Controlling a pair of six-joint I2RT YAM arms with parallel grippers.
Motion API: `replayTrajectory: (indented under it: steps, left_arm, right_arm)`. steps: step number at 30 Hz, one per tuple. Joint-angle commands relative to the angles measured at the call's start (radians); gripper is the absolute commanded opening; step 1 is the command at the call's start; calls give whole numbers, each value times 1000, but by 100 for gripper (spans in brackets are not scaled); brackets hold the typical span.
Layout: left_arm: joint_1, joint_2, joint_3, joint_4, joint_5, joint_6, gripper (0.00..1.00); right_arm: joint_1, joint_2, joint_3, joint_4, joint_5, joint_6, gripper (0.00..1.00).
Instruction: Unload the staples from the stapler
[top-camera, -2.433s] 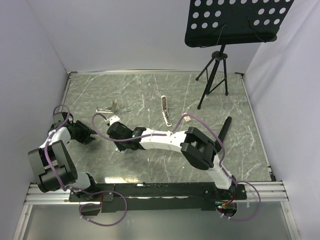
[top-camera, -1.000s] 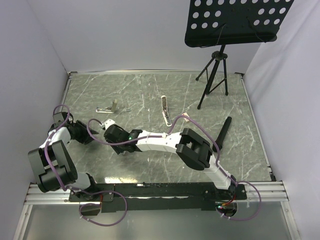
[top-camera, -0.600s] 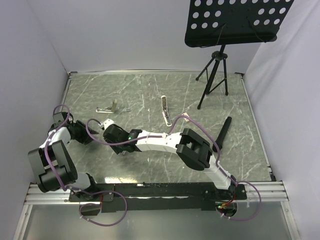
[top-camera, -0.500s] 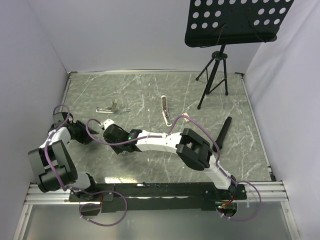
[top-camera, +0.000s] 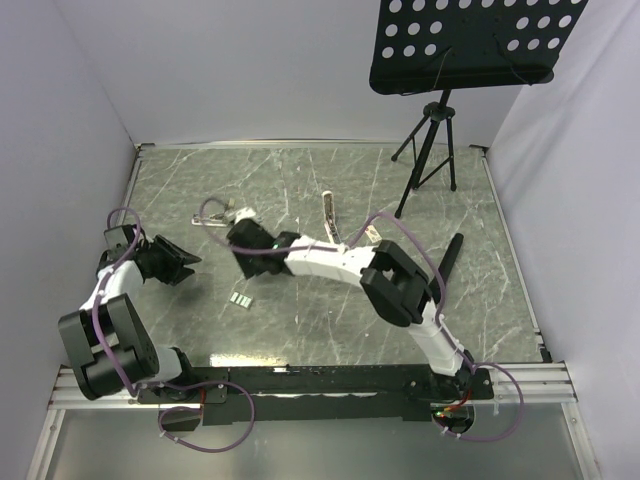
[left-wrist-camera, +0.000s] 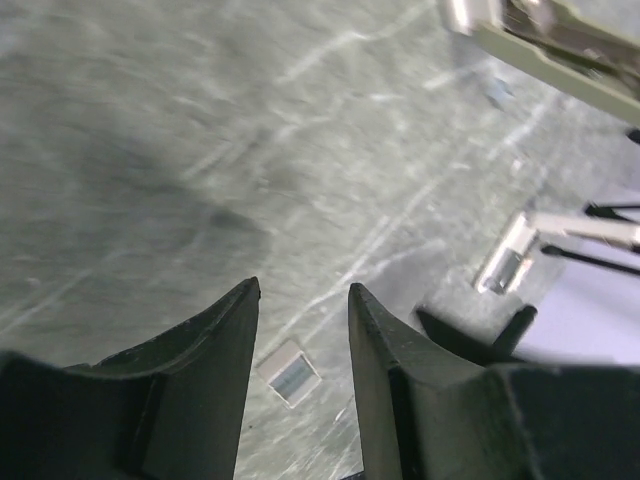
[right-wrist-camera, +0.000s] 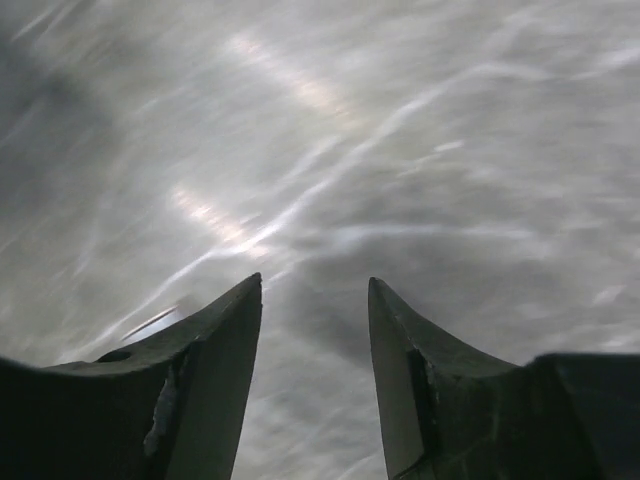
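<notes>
The table (top-camera: 300, 330) looks like polished grey-green stone, veined and faintly glossy. The stapler (left-wrist-camera: 560, 45) is smooth cream plastic over bright metal. The strip of staples (left-wrist-camera: 288, 372) gleams silvery. The left pincer (left-wrist-camera: 302, 300) and right pincer (right-wrist-camera: 315, 290) are matt black plastic.

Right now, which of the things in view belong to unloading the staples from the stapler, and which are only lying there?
For the job:
- stapler
- small grey ridged block, probably staples

Only lying about:
- white bar
- small tan box
- black stick
- music stand
</notes>
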Motion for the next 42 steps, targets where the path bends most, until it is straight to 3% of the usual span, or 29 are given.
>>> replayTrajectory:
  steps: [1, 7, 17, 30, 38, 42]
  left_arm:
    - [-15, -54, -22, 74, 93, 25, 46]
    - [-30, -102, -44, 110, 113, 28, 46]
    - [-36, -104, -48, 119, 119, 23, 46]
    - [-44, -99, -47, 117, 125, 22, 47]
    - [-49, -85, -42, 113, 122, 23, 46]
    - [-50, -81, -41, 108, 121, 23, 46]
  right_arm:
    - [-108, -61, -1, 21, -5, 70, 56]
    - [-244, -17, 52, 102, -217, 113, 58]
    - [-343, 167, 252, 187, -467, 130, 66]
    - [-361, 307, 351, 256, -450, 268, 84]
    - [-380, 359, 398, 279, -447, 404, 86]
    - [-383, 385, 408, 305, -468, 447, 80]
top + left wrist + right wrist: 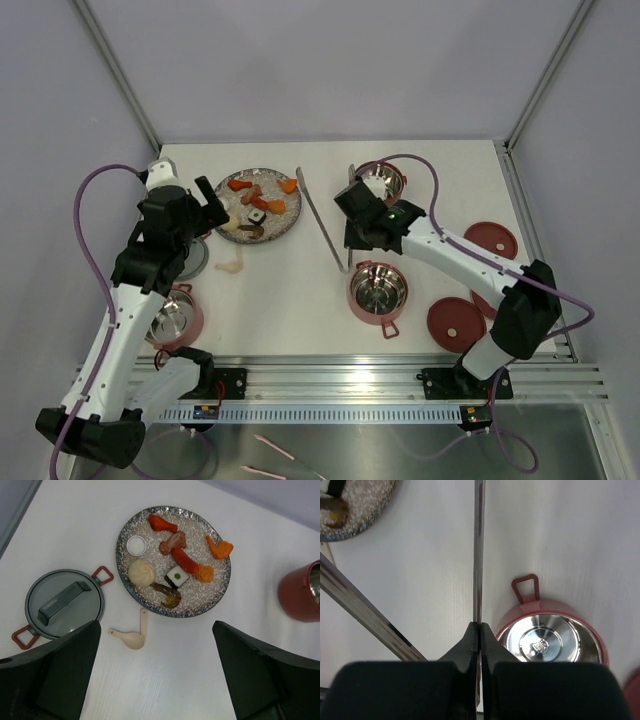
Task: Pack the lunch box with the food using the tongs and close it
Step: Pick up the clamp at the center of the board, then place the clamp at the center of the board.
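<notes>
right gripper clamps one arm of the tongs just right of the grey plate; left gripper hangs spread wide over that plate, food lying on it

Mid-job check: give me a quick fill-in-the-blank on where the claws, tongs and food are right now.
1. The right claw is ___ on one arm of the tongs.
2. The left claw is wide ___, holding nothing.
3. The food lies on the grey speckled ___.
4. The tier beside the tongs is ___ inside.
Missing: shut; open; plate; empty.
</notes>
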`<state>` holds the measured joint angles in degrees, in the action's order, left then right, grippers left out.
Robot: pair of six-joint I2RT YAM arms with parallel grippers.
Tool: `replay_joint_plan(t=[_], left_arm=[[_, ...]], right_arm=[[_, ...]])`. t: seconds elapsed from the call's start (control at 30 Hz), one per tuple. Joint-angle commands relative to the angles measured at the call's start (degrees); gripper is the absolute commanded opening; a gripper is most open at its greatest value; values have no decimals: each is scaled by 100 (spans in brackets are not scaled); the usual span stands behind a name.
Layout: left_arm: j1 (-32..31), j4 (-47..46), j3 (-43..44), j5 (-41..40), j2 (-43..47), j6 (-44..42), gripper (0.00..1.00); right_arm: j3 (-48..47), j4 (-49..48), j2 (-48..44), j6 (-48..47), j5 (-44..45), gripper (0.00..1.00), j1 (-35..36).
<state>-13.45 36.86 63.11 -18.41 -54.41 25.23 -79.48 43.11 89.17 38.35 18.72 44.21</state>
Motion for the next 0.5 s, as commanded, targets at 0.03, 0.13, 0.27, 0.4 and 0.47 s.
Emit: replay_joint_plan(t=[0.03, 0.13, 0.27, 0.4, 0.47], left_arm=[[-8, -364, -150, -426, 247, 324, 99], [-8, -180, -71, -190, 159, 211, 99], [-8, -39, 34, 31, -34, 131, 99], [-17, -4, 61, 136, -131, 105, 99], [-17, -4, 61, 171, -157, 96, 99]], right_arm=[[-111, -250, 329, 340, -193, 0, 316], [-129, -312, 566, 358, -272, 0, 475], [-50, -470, 786, 445, -657, 0, 598], [91, -532, 892, 446, -756, 0, 782], [135, -488, 936, 289, -878, 0, 826]])
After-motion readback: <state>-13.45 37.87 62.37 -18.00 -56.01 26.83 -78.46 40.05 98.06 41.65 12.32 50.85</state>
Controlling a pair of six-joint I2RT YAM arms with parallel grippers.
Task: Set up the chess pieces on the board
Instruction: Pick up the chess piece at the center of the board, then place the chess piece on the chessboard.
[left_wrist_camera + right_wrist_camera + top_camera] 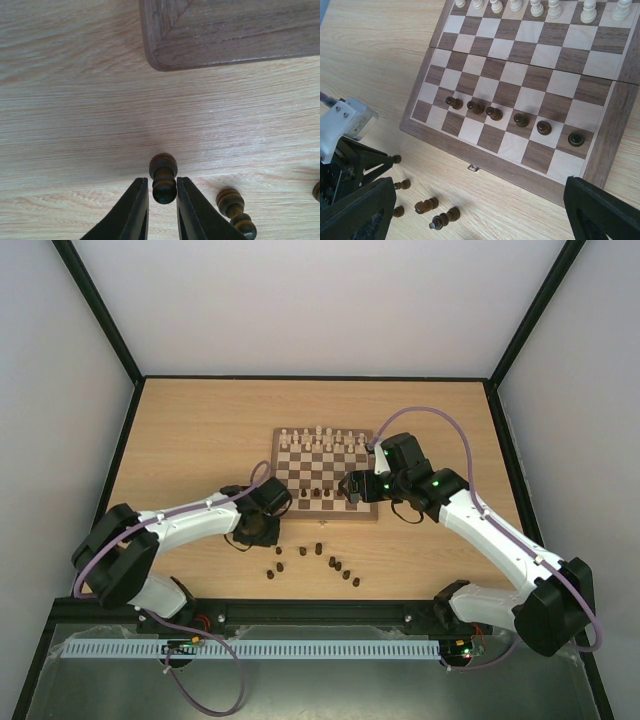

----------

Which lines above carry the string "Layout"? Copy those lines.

§ Response to the exercise:
Layout: left_arm: joint_1, joint_2, joint_3, joint_4, joint_5, joint_6, gripper (0.00..1.00); right_arm: joint_1, joint_2, joint_3, joint_4, joint_5, joint_6, gripper (0.00..1.00).
Layout: left_arm: j1 (-32..31), j4 (-47..46), j3 (-43..44), j5 (-41..40), j2 (-43..47), j6 (-44..42), gripper (0.00..1.00); right_arm: j3 (-48..47), j4 (-49..48), j2 (-48..44), j6 (-48..47), j5 (-44..45), gripper (0.00..1.00), j1 (-35..36).

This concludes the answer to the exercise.